→ **EXERCISE**: The response must contain every line below in which "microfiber" appears.
==== DATASET EXCERPT
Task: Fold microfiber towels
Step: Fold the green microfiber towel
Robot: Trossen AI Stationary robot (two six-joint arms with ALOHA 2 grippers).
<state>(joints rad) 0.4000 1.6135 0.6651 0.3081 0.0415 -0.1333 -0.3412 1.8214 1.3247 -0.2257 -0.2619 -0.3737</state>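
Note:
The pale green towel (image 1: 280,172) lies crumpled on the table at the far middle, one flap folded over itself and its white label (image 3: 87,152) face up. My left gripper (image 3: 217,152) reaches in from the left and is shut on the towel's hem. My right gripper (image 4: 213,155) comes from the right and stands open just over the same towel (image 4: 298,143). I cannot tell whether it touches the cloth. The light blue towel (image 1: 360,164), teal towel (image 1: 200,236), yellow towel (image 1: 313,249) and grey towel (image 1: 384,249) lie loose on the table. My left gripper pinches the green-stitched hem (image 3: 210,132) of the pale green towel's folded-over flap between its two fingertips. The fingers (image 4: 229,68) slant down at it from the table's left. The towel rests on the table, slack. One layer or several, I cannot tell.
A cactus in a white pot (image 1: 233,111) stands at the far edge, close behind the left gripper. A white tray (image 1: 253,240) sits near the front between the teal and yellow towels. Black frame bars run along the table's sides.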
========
→ **RESPONSE FOR THIS EXERCISE**:
Task: Fold microfiber towels
Step: Fold the green microfiber towel

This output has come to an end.